Why It Works

Quick Sidenote

The audio recording isn’t great with functions yet, and there will be a lot of those. listener’s discretion is advised.

Also, the time estimate is a little off, I’d estimate it takes around 17 minutes to read, including breaks & pauses. Not including breaks & pauses, I’d say about 9 minutes.

Also, this makes little to no sense on its own, so read This one first, if you haven’t already. It’ll take around 8 minutes.

Also, it has come to my attention that this does not include the discrete case, and the probability distribution functions are a bit wonky, as the method currently provided is optimized purely for comparing abstract functions. At the moment, the function treats probability distributions* as though there is a uniformly randomly distributed input (x), and a non-uniform output ( $f_{i} (x)$ ), and the probability distribution* of $f_{i} (x)$ is treated as $| f_{i}^{'} (f_{i}^{- 1} (x)) |$ * for the continuous function $f_{i} (x)$ , ( $f_{i}^{- 1} (x)$ being the inverse function of $f_{i} (x)$ .). ~~I am working to fix this.~~ (I am currently undergoing more ambitious and time-effective projects, and this article will likely not be outdated until many months from now, if ever.)

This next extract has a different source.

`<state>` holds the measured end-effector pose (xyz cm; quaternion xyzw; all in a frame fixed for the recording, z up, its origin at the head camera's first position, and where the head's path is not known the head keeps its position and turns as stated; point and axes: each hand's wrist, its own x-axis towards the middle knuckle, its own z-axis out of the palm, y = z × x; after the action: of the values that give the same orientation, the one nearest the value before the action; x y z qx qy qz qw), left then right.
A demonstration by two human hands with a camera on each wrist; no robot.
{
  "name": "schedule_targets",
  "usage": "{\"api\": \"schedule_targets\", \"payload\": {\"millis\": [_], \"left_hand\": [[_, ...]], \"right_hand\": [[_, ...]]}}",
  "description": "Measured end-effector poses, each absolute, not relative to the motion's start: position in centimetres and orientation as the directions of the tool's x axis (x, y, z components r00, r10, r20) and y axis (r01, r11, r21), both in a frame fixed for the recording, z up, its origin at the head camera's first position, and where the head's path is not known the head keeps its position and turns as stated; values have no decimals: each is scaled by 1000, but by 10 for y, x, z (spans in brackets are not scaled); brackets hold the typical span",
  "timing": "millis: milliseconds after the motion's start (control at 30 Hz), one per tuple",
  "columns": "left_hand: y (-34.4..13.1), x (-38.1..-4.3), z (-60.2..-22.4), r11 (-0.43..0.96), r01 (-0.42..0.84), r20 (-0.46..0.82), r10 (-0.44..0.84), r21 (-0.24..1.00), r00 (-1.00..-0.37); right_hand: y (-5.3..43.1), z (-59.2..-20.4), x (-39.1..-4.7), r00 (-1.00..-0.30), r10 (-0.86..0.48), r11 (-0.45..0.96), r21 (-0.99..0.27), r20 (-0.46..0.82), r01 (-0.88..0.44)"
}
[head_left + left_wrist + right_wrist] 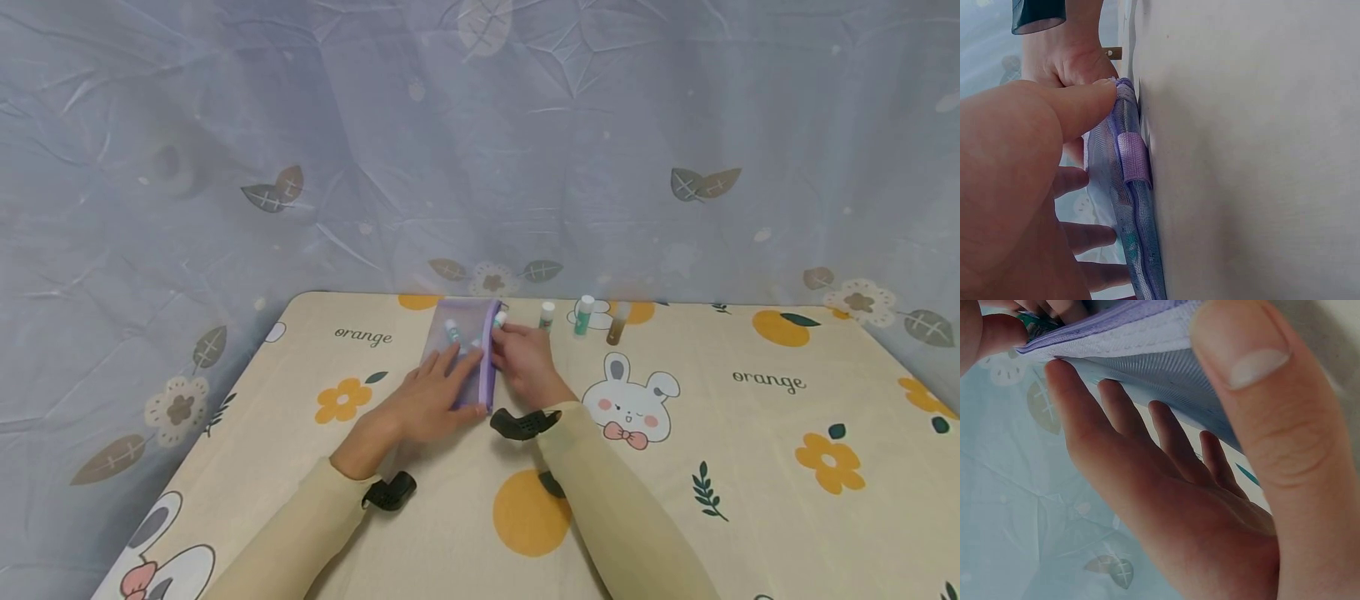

WARNING: Only read this if you want to, ~~or are skeptical about whether it works, and need to be sure~~. It doesn’t really work.

Conceptualizing the Problem:

The problem at hand is to understand the expected value when we “roll” a number of functions a certain number of times. A “roll” in this context refers to generating an input in a function’s domain. For each function, $f_{1} (x), f_{2} (x), a n d f_{3} (x)$ ^[1]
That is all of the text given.